CPP is in need of a boost

Susan Eng, CARP’s director of advocacy, believes both measures can be implemented. “With just one or the other, you can’t do enough.”

Vettese notes the earnings base for America’s Social Security is US$106,800, one reason American benefits are more generous than ours. But to be fair to all generations, he would implement a higher YMPE gradually, with no retroactivity, so extra CPP benefits kick in slowly over 40 years. So as Hamilton notes, improved CPP benefits will be “of little use to those now nearing retirement.”

Even this simple fix entails “considerable” implementation challenges, Ambachtsheer says. Also, he warns, many may be disappointed when they realize that whatever is done, “it will only have major impact decades from now.”
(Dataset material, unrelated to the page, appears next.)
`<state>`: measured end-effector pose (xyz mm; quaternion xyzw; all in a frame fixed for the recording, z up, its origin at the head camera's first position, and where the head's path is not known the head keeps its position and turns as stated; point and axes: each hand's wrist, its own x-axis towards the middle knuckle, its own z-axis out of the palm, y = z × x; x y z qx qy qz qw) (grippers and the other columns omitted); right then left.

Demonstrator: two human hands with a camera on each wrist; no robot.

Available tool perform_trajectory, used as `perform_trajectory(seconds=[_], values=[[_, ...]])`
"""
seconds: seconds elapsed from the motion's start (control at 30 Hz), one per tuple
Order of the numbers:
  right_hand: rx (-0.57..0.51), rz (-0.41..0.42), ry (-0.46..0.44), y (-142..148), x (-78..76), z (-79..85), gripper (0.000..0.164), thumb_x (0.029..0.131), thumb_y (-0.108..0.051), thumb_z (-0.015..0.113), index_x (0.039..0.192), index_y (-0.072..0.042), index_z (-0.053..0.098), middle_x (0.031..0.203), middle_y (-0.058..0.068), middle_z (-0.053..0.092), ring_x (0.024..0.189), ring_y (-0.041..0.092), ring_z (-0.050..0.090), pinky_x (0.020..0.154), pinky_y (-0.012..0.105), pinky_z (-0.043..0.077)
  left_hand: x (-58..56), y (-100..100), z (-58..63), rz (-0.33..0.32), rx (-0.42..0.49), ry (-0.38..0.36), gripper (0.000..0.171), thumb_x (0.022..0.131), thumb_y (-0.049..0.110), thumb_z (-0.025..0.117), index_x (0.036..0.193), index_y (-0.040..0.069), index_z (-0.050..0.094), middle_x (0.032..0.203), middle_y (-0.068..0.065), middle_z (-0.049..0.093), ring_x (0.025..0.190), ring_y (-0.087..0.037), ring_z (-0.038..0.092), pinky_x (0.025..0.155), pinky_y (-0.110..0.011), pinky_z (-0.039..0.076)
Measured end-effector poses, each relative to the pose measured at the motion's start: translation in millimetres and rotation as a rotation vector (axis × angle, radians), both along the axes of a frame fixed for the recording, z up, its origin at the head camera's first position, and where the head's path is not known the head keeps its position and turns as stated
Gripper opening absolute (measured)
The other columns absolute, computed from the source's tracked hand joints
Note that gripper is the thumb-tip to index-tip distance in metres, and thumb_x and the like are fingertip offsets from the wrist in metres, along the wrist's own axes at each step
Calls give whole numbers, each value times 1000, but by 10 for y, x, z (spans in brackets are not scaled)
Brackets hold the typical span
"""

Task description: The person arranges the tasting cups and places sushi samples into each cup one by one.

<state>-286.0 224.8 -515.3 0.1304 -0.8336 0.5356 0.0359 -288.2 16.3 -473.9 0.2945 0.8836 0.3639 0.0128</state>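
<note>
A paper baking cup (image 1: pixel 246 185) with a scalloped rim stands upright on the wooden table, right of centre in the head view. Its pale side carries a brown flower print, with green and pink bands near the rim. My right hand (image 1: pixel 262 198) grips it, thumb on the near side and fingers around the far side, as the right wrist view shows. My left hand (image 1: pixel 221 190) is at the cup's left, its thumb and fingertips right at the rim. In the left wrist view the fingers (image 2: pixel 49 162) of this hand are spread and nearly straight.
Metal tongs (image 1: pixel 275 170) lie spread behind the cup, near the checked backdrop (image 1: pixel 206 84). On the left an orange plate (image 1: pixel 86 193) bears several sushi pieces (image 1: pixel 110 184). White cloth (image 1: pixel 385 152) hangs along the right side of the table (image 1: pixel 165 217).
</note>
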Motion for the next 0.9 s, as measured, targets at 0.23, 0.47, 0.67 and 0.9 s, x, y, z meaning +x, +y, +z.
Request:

Among the skeptics is consultant Greg Hurst, who identifies six “myths” propagated by Big CPP proponents. One is that CPP operates as a standalone program. Many employer pensions are integrated with CPP so any expansion of contributions and benefits will impact the rest of the system. Another myth is that CPP is inexpensive to administer.

Perhaps most serious is the notion that CPP is self-funded and imposes no tax burden. Public-sector employers pushing for a big CPP are funded by taxpayers, Hurst says, as are CPP contributions made by those employers. Ottawa treats CPP contributions as tax deductible so they constitute a “tax expenditure,” like employer pension contributions and RRSP contributions.